Print the whole listing exactly.

=-=-=

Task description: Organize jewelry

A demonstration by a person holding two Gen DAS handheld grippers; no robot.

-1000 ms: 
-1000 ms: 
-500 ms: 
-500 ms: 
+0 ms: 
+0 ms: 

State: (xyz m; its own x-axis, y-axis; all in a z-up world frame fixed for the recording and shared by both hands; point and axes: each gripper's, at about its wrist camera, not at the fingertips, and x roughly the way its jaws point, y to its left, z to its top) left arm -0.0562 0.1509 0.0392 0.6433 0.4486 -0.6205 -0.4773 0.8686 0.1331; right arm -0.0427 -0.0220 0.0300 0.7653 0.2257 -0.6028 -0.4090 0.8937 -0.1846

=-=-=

§ Solution for this problem:
Task description: Organize jewelry

A demonstration by a person holding two Gen DAS handheld grippers; no robot.

-1000 ms: 
-1000 ms: 
-500 ms: 
-500 ms: 
+0 ms: 
+0 ms: 

State: (xyz m; its own x-axis, y-axis; all in a z-up world frame fixed for the recording and shared by both hands; point and axes: each gripper's, at about its wrist camera, not at the fingertips, and x roughly the way its jaws point, y to its left, z to its top) left arm -0.0562 0.1509 0.0392 0.6433 0.4486 -0.6205 -0.4773 0.8686 0.1331; right arm -0.0427 -0.0220 0.0300 0.7653 0.2257 -0.6028 -0.4090 0.8937 -0.1846

The complete answer has been presented.